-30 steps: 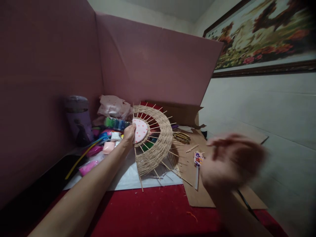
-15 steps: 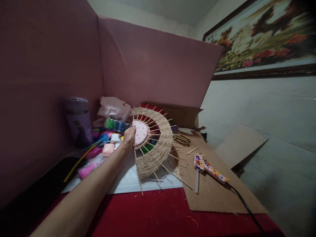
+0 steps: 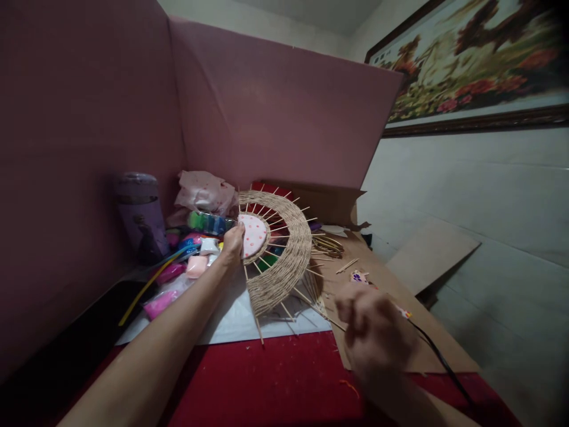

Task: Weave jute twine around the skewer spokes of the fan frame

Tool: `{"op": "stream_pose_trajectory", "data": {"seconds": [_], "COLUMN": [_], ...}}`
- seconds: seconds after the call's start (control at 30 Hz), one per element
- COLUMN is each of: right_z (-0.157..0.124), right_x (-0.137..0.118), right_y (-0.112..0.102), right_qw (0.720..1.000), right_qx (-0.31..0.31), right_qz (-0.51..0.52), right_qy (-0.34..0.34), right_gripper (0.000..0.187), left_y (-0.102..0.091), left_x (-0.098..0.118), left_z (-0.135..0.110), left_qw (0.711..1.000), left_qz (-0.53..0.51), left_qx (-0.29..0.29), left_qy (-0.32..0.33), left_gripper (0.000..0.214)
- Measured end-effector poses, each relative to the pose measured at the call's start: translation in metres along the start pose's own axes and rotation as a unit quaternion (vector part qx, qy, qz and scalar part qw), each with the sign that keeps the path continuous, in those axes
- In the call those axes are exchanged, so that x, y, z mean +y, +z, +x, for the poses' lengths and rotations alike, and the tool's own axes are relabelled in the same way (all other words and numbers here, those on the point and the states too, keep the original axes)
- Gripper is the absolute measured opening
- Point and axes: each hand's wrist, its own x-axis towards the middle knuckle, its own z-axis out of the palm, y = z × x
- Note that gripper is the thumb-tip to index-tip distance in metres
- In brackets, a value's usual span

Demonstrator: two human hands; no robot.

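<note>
My left hand is closed on the pink dotted centre of a half-round woven twine piece with wooden skewer spokes, holding it upright over a white sheet. My right hand is blurred, fingers curled, low over a flower-patterned glue gun that lies on a cardboard sheet. Only the gun's front end and black cord show past the hand. Whether the fingers grip the gun cannot be seen.
A purple tumbler, coloured clay packets, a yellow strip and pink cloth crowd the back left. A pink board screen stands behind. Loose skewers and a twine coil lie on the cardboard. Red cloth covers the front.
My right hand swept out of view to the right half a second ago, then came back in and now hovers over the glue gun. The left hand and the woven piece barely moved.
</note>
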Motion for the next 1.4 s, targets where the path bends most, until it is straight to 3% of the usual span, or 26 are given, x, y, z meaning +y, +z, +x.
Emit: {"op": "stream_pose_trajectory", "data": {"seconds": [0.07, 0.13, 0.2, 0.27, 0.37, 0.5, 0.73, 0.9, 1.0, 1.13, 1.2, 1.27, 1.33, 1.4], "right_z": [0.004, 0.010, 0.017, 0.022, 0.029, 0.034, 0.026, 0.026, 0.028, 0.031, 0.032, 0.033, 0.032, 0.032], "right_x": [0.008, 0.015, 0.019, 0.019, 0.017, 0.023, 0.035, 0.041, 0.044, 0.044, 0.043, 0.042, 0.042, 0.042], "right_y": [0.001, 0.001, 0.002, 0.006, 0.015, 0.030, 0.038, 0.034, 0.032, 0.031, 0.032, 0.032, 0.033, 0.034], "right_qw": [0.994, 0.959, 0.909, 0.874, 0.848, 0.824, 0.852, 0.856, 0.850, 0.844, 0.841, 0.841, 0.843, 0.845], "right_qx": [0.024, 0.025, -0.021, -0.088, -0.158, -0.135, -0.083, -0.051, -0.036, -0.042, -0.050, -0.054, -0.056, -0.055], "right_qz": [0.050, 0.107, 0.136, 0.156, 0.193, 0.235, 0.242, 0.258, 0.268, 0.265, 0.262, 0.259, 0.253, 0.250], "right_qy": [0.098, 0.262, 0.395, 0.452, 0.468, 0.498, 0.456, 0.444, 0.452, 0.465, 0.471, 0.472, 0.472, 0.470], "right_gripper": [0.037, 0.039, 0.028, 0.023, 0.020, 0.022, 0.021, 0.020, 0.018, 0.017, 0.017, 0.016, 0.016, 0.016], "left_y": [0.000, 0.001, 0.003, 0.004, 0.006, 0.006, 0.006, 0.008, 0.008, 0.010, 0.015, 0.022, 0.028, 0.031], "left_x": [0.001, 0.003, 0.004, 0.006, 0.008, 0.008, 0.004, -0.003, -0.007, 0.003, 0.012, 0.020, 0.022, 0.021], "left_z": [-0.001, -0.001, -0.003, -0.006, -0.010, -0.010, -0.008, -0.006, -0.003, -0.006, -0.016, -0.033, -0.054, -0.077], "left_qw": [1.000, 1.000, 1.000, 1.000, 0.999, 0.999, 0.995, 0.990, 0.990, 0.984, 0.970, 0.909, 0.874, 0.866], "left_qz": [-0.004, -0.008, -0.010, -0.014, -0.023, -0.030, -0.015, 0.034, 0.080, 0.145, 0.181, 0.305, 0.363, 0.375], "left_qx": [0.004, 0.008, 0.010, 0.008, 0.002, -0.018, -0.094, -0.135, -0.118, -0.038, -0.008, -0.010, -0.076, -0.168], "left_qy": [-0.002, -0.007, -0.015, -0.024, -0.026, -0.024, -0.026, -0.018, 0.019, 0.099, 0.159, 0.283, 0.313, 0.286], "left_gripper": [0.013, 0.013, 0.013, 0.014, 0.015, 0.014, 0.022, 0.029, 0.029, 0.011, 0.012, 0.013, 0.005, 0.009]}}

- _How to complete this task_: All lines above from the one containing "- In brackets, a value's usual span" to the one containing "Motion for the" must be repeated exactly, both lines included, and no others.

- _Your response_:
- In brackets, a value's usual span

Demonstrator: two human hands; no robot.

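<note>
My left hand is closed on the pink dotted centre of a half-round woven twine piece with wooden skewer spokes, holding it upright over a white sheet. My right hand is blurred, fingers curled, low over a flower-patterned glue gun that lies on a cardboard sheet. Only the gun's front end and black cord show past the hand. Whether the fingers grip the gun cannot be seen.
A purple tumbler, coloured clay packets, a yellow strip and pink cloth crowd the back left. A pink board screen stands behind. Loose skewers and a twine coil lie on the cardboard. Red cloth covers the front.
My right hand swept out of view to the right half a second ago, then came back in and now hovers over the glue gun. The left hand and the woven piece barely moved.
</note>
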Motion for the next 1.4 s, targets where the path bends most, until it is straight to 3% of the usual span, or 26 are given, x, y, z meaning +y, +z, +x.

No additional output is expected for this exercise.